» **Task**
Produce a word-for-word copy of the lines from the one that contains "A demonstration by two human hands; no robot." to the final line of the data below, with all pictures dropped.

» **Data shown**
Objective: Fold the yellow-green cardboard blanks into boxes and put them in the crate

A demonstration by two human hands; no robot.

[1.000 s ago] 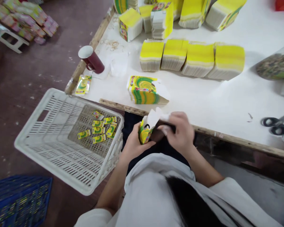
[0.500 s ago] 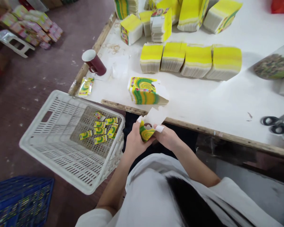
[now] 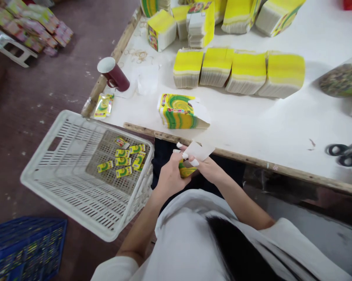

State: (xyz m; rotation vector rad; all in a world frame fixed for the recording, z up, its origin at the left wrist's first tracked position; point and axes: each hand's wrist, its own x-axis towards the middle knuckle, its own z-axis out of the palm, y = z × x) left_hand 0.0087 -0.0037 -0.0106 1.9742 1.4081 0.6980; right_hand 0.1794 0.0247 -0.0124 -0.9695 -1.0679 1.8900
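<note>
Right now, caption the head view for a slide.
Left hand and right hand hold a carton beside a white crate.

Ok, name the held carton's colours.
The carton is yellow and green, with a white flap; head view.

A: Here's the left hand (image 3: 173,171), curled in a close grip, its back turned upward!
B: And the right hand (image 3: 209,168) sits right up beside it, thumb forward, fingers bent.
A: Look, several white-covered fingertips (image 3: 194,162), bunched close together!
B: The arms? Left forearm (image 3: 142,222) and right forearm (image 3: 246,203), both slanting inward, hands meeting centrally.
</note>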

» **Solution below**
A demonstration by two human hands; no robot.

[1.000 s ago] 
[0.500 s ago] 
[now] 

State: (xyz m; rotation vector rad; all in a world frame fixed for the recording, z up, its origin at the left wrist's first tracked position; point and axes: each hand's wrist, its own x-axis towards the middle knuckle, its own z-axis out of the palm, y = z × x) left_hand 0.0087 -0.0037 -0.0106 1.9742 1.4081 0.6980; right_hand 0.1794 0.0247 -0.0124 -0.9695 -1.0679 1.8900
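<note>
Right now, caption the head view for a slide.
Left hand and right hand hold a carton beside a white crate.

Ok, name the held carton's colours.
The carton is yellow and green, with a white flap; head view.

A: Here's the left hand (image 3: 173,171), curled in a close grip, its back turned upward!
B: And the right hand (image 3: 209,168) sits right up beside it, thumb forward, fingers bent.
A: Look, several white-covered fingertips (image 3: 194,162), bunched close together!
B: The arms? Left forearm (image 3: 142,222) and right forearm (image 3: 246,203), both slanting inward, hands meeting centrally.
</note>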

As written, the answer is complete.